What to produce: An exact transcription of the records is required, minus any images.

Extracted data:
_ _ _ _ _

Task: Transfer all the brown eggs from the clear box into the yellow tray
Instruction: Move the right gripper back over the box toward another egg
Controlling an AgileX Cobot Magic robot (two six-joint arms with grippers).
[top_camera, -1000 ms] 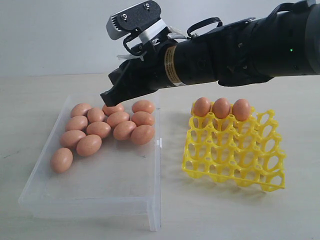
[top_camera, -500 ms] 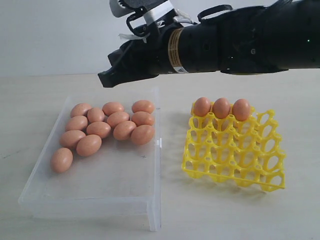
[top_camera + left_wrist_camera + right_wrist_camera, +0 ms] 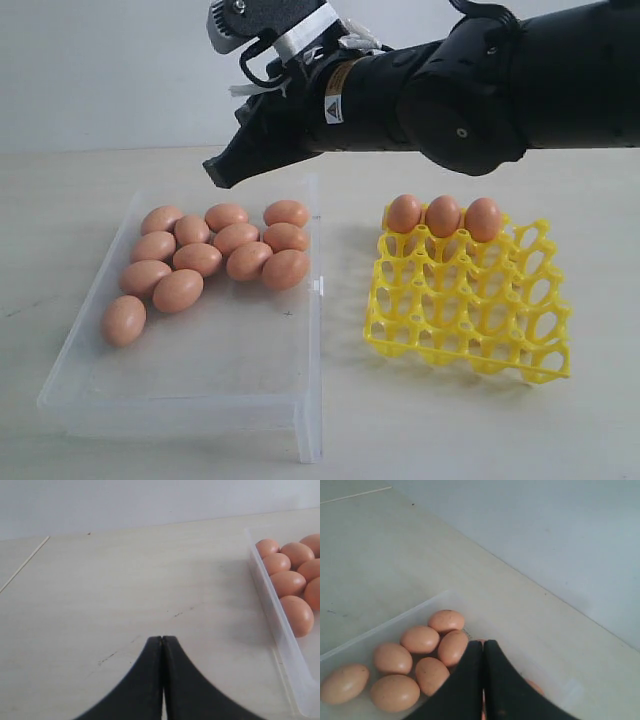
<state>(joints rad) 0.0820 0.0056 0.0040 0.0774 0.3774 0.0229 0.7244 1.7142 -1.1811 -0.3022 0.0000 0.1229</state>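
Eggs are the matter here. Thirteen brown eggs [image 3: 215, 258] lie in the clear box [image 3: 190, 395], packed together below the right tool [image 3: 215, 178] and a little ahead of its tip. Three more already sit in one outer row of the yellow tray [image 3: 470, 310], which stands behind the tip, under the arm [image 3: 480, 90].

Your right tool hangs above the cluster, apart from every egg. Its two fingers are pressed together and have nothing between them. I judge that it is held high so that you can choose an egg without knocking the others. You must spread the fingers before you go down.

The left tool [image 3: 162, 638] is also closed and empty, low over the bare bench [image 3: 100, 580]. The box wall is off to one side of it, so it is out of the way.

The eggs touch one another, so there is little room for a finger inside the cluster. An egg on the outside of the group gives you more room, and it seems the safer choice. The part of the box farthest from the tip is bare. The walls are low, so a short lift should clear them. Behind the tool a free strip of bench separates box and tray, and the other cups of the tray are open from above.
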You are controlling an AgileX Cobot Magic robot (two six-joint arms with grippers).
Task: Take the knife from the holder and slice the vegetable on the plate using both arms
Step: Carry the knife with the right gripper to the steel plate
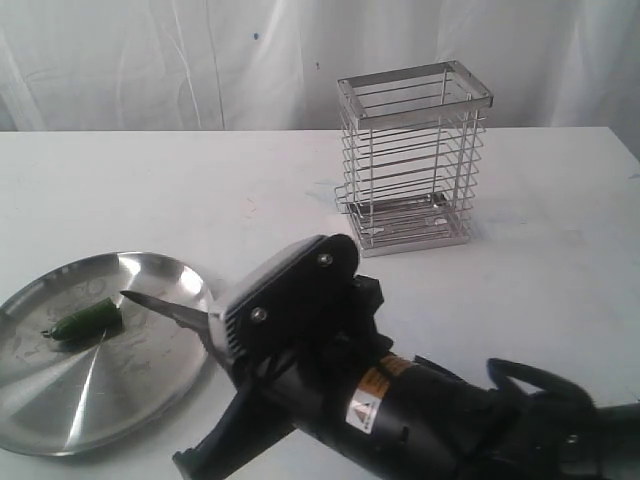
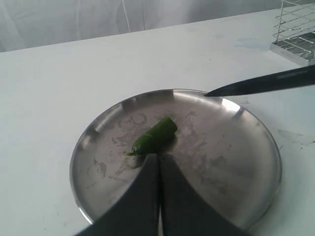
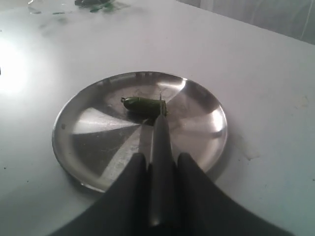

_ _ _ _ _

Response to this task:
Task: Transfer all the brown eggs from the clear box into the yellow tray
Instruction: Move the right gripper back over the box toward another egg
Controlling an AgileX Cobot Magic robot (two six-joint arms with grippers).
[top_camera, -1000 ms] 
[top_camera, -500 ms] 
[top_camera + left_wrist_camera + right_wrist_camera, +0 ms] 
<state>(joints rad) 0.0820 0.0056 0.0040 0.0774 0.3774 0.0229 0.7244 1.7142 -1.1811 -0.3022 0.0000 0.1229</state>
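Eggs are the matter here. Thirteen brown eggs [image 3: 215, 258] lie in the clear box [image 3: 190, 395], packed together below the right tool [image 3: 215, 178] and a little ahead of its tip. Three more already sit in one outer row of the yellow tray [image 3: 470, 310], which stands behind the tip, under the arm [image 3: 480, 90].

Your right tool hangs above the cluster, apart from every egg. Its two fingers are pressed together and have nothing between them. I judge that it is held high so that you can choose an egg without knocking the others. You must spread the fingers before you go down.

The left tool [image 3: 162, 638] is also closed and empty, low over the bare bench [image 3: 100, 580]. The box wall is off to one side of it, so it is out of the way.

The eggs touch one another, so there is little room for a finger inside the cluster. An egg on the outside of the group gives you more room, and it seems the safer choice. The part of the box farthest from the tip is bare. The walls are low, so a short lift should clear them. Behind the tool a free strip of bench separates box and tray, and the other cups of the tray are open from above.
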You are controlling an AgileX Cobot Magic robot (two six-joint arms with grippers).
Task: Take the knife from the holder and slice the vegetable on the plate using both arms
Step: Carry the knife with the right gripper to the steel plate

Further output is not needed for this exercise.